Twenty two variants were not detected in the sporadic CRC cases and in the sub-cohort. Among those were the six variants originally identified more or less frequently in other populations (Table 2). All except one variant (c.380 A>G, p.Asn127Ser) performed very well in the SBE-tag array assay. This rules out that failure in detecting the variants caused their absence in the present cohorts. Consequently, these six variants are not polymorphic in the Danish population. The remaining variants were rare variants in the Danish population. They were only detected in individuals with familiar CRC and some of them have been classified as pathogenic mutations or neutral variants in other populations (see Table 2 for references). Four rare missense variants i.e. hMLH1 c.1379 A>C (p.Glu460Ala) and c.1689 A>G (p.Ile563Met) and, hMSH2 c.2062 A>G (p.Met688Val) and c.2542 G>T (p.Ala848Ser) were unclassified and have to our knowledge never been described previously neither in the Danish population nor in other populations.

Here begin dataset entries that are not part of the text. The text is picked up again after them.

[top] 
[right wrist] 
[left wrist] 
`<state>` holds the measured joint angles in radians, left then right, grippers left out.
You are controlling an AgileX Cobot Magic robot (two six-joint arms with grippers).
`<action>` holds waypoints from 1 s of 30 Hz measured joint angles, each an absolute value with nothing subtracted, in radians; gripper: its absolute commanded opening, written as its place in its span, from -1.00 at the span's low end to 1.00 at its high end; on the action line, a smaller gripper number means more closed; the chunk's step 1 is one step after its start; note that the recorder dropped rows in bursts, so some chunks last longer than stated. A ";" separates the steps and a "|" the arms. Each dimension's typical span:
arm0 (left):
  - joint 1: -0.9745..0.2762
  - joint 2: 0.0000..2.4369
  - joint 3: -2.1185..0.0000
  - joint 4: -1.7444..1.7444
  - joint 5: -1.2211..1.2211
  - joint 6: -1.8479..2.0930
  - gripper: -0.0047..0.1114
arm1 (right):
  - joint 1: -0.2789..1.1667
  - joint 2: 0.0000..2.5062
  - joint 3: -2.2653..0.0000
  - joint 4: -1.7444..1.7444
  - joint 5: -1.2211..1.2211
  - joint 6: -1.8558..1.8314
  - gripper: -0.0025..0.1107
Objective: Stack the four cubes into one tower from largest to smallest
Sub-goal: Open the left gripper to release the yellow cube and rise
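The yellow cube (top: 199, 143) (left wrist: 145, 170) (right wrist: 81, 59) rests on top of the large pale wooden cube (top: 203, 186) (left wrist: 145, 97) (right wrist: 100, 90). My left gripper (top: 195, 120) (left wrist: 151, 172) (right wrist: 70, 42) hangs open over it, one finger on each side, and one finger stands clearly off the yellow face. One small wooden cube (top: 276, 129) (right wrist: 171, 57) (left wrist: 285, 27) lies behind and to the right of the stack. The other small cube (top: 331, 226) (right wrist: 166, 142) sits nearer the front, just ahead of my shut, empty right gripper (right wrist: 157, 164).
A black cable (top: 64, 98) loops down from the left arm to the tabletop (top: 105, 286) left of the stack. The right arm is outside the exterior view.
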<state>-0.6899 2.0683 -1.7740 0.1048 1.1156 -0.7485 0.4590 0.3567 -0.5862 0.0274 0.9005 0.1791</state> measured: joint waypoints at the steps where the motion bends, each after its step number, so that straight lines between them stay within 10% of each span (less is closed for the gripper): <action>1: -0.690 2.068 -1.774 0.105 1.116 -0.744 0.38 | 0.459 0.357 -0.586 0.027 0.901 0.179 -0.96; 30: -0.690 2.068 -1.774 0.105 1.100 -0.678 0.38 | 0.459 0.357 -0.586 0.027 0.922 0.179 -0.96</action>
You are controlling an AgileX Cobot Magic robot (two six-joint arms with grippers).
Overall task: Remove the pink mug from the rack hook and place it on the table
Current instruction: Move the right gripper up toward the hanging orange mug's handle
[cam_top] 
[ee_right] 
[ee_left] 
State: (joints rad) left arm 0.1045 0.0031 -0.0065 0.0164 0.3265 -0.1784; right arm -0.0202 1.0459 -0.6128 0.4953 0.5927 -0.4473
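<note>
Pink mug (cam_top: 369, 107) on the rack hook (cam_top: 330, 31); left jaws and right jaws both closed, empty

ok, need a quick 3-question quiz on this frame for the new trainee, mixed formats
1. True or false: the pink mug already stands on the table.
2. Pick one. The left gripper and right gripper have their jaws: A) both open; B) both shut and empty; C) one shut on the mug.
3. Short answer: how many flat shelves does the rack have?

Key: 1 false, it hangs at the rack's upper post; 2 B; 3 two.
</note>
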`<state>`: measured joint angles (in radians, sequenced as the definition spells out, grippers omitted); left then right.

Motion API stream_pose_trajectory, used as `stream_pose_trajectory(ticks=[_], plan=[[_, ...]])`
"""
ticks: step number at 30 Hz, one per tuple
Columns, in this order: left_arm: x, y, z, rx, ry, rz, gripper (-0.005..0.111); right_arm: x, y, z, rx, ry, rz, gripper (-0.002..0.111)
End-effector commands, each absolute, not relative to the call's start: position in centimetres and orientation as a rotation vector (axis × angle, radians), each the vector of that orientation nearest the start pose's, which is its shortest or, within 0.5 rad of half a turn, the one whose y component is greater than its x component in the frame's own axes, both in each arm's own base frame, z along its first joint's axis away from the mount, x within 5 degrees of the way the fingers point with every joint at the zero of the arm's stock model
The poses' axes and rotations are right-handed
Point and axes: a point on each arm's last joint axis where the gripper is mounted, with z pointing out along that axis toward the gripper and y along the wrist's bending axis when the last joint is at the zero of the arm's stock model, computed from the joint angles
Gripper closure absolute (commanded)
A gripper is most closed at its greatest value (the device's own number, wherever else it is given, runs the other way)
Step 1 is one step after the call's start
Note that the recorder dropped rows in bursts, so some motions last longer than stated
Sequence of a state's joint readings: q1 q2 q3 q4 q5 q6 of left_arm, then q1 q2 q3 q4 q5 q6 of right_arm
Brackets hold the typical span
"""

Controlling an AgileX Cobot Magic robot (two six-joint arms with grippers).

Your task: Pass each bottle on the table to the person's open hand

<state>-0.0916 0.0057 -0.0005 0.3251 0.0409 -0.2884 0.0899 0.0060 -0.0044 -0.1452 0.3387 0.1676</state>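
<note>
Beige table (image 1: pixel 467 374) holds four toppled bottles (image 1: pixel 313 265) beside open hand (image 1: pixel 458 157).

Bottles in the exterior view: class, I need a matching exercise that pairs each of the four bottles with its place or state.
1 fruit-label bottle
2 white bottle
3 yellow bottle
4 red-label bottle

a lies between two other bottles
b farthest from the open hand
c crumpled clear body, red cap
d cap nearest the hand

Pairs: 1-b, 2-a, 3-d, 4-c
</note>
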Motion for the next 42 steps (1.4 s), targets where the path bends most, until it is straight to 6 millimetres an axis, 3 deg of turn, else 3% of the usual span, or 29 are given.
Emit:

Other disease causing mutations have been identified in the families harbouring the two hMLH1 variants changing non-conserved amino acids i.e. pGlu460Ala and p.Ile563Met (unpublished results) consequently, these variants are most likely neutral and not involved in HNPCC. However, no other disease causing mutations have been identified in the families harbouring the hMSH2 variants changing conserved amino acids i.e. p.Met688Val and p.Ala848Ser variants. Further characterization of these variants such as functional studies and segregations analysis are needed before any final conclusion can be drawn regarding their pathogenicity.

In conclusion, high penetrance cancer susceptibility genes involved in hereditary syndromes have rarely emerged as definitive low-penetrance genes as a result of common variants increasing disease susceptibility [19]. The results shown in the present study demonstrate that the high-penetrance HNPCC genes hMLH1 and hMSH2 also do not appear to be low penetrance genes involved in sporadic CRC in the Danish population.

Conclusion

More than half of the analysed variants in hMLH1 and hMSH2 were not polymorphic in the analysed cohort. The position of some of these rare variants in conserved regions of hMSH2 might indicate an association to the development of colorectal cancer in the families where they were identified originally. This hypothesis needs to be investigated further, using segregation and functional analysis. None of the polymorphic variants were highly associated with CRC in the Danish population. In addition, we demonstrated high LD in the genomic regions covering the two genes. Consequently, we conclude that common genetic variants in hMLH1 and hMSH2 in general are not involved in the development of sporadic CRC in the Danish population.